After a long dry hot spell in the 100’s, we finally had a lot of rain in a short period. Then the hot temperatures, not seen since the 1930’s returned, this time with high humidity. The first spell was easier to take since the humidity was low. We eventually had a little over five inches in a week, but are still over seven inches below normal.
Each afternoon during the rainy spell, I worked in my flower beds near the back door in case I needed to make a mad dash if rain started. I eventfully had a pile four feet high and around eight feet long on the driveway that each morning I would back over pulling out of the garage and worry that I had ran over one of the hooligans. I finally was able to haul off the pile to the compost mountain. I kept waiting for a break in the thunder and lightening with little rain so I couldn’t mulch what I’d cleaned.
Then the W CHandy Music Festival started along with hot temperatures and humidity, and afternoons after work were spent listening to everything from blues to jazz to rock and roll all over the Shoals area from book stores, library, churches, museums, courthouse lawns, restaurants and parks. I was a volunteer photographer for the festival so I didn’t’ get to do a whole lot of sitting. My chair did. All the while my flower and shrub beds were being consumed. The bed that I spent several afternoons cleaning I can’t tell where the cleaning stopped and the next area started. It’s a good thing that I was coming in late each evening after dark so I wouldn’t feel guilty.
You never know who might show up at show up in town during the festival. For several years Boots Randolph famed sax player would drop in and if he liked a band would join them on stage. Man he could play a sax. This past festival Christine Ohlman the beehive queen from Saturday Night Live joined the Decoys along with Hall of Fame inductee Donnie Fritts at Spring Park in my home town of Tuscumbia. I was able to get several shots of Ms Ohlman and Fritts before and during the concert. Another group from Holland called Acoustrio played at Spring Park before the Decoys and I saw them again at the Friday river concert. Three very nice young men who seemed to be enjoying their stay here. Where else but the Shoals music capital of the world in the sixties and seventies can you attend a concert by a Hall of Famer for free? My most favorite night of the Handy Festival is the river concert in Florence on Friday night. A new band comes on the stage every thirty minutes. Another park is on the opposite side of the river in Sheffield, and we had a fantastic sunset to go along with fine music. I had a great time, and my friends and I helped the local food vendors.

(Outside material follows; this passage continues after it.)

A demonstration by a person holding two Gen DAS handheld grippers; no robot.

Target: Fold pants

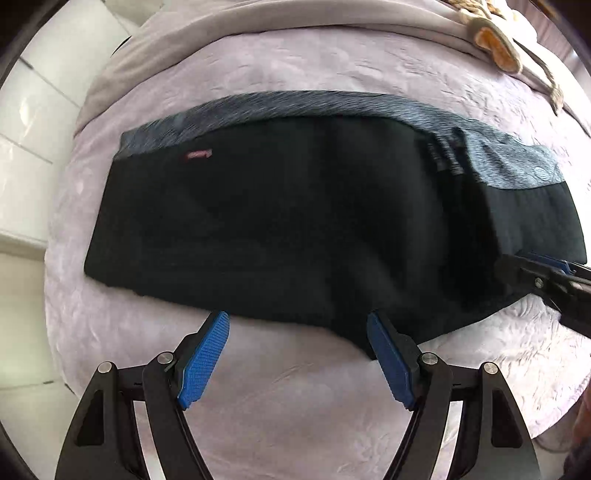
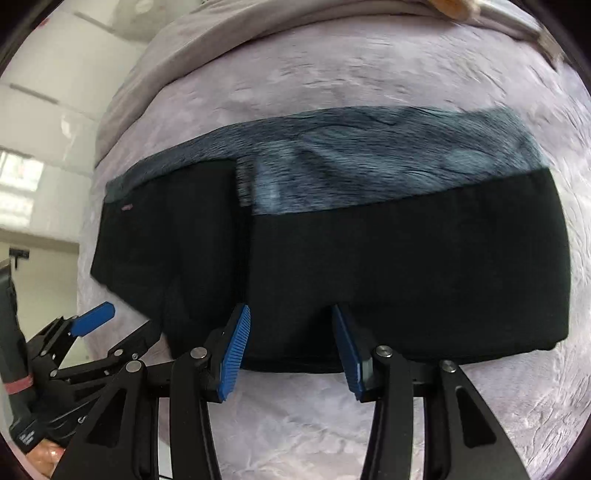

Now that the festival is over, the task of mowing and cleaning flower beds reared its ugly head. The bed that I had cleaned by the back door look just as bad as the beds not cleaned. And the heat wave was back again, temperatures not seen since the 1930’s. The hooligans are having a great time chasing the rabbits who have taken up residence along the property line close to the underground fence. Occasionally they will venture out into the garden and the hooligans are so busy, that I can’t get them to come to dinner, well except Levi. You only have to say come and eat once around him. While putting on my shoes, I noticed a tick on Levi, pulled it off and laid it on the ground until I got my shoes on. Patches saw me put it down, ran up and ate it before I could stop her. Now I’m watching to see if she has some sort of stomach bleed from it
While I’m on the hooligans, I haven’t been able to keep water in the bird bath and one of my sprinkle cans. I thought it might have sprung a leak as the bottom was constantly wet. Turns out Patches and Blackie are drinking out of the can and leaning it over so they can reach the water after it gets down to a certain level. A friend showed a bowl of figs on her Facebook page. I kept checking mine and was only getting a few. After the figs starting ripening higher than the hooligans could reach, I finally started getting some.
This young man could play a mean French Harp as Andy Griffith called it.
This weekend while mowing knee high grass in the lower forty, I stopped to check the time on my cell phone. I must not have latched my case, and the seat belt on my tractor turned it so the phone fell out at some point. Have you ever lost a cell phone in a hay field? I kept walking the area where I had hit something and eventually found a piece of rock. I walked up to my Mom’s house and while she stood out in her yard calling my cell phone, I walked the three acres. Eventually down by the creek I heard it ringing. Not a scratch on it. I had a post earlier this spring showing my last cell phone after I mowed it. I had visions of the same result. Hopefully the next few weeks, I can get caught up on the mowing and weeding and get things mulched this time. Daylilies and iris need to be divided and moved to larger beds.
The Watermelon Festival is this coming weekend in Russellville, but its Mom’s birthday and I’ll have to miss it. After seeing what happened to my watermelons, wonder how many will be available for the festival?
Next festival that I’ll be photographing is the 75th anniversary of the Coondog Cemetery on Labor Day and the OkaKapassa Indian Festival on September 8. The Festival commemorates the kindness by the citizens of Tuscumbia during the Indian removal to Oklahoma.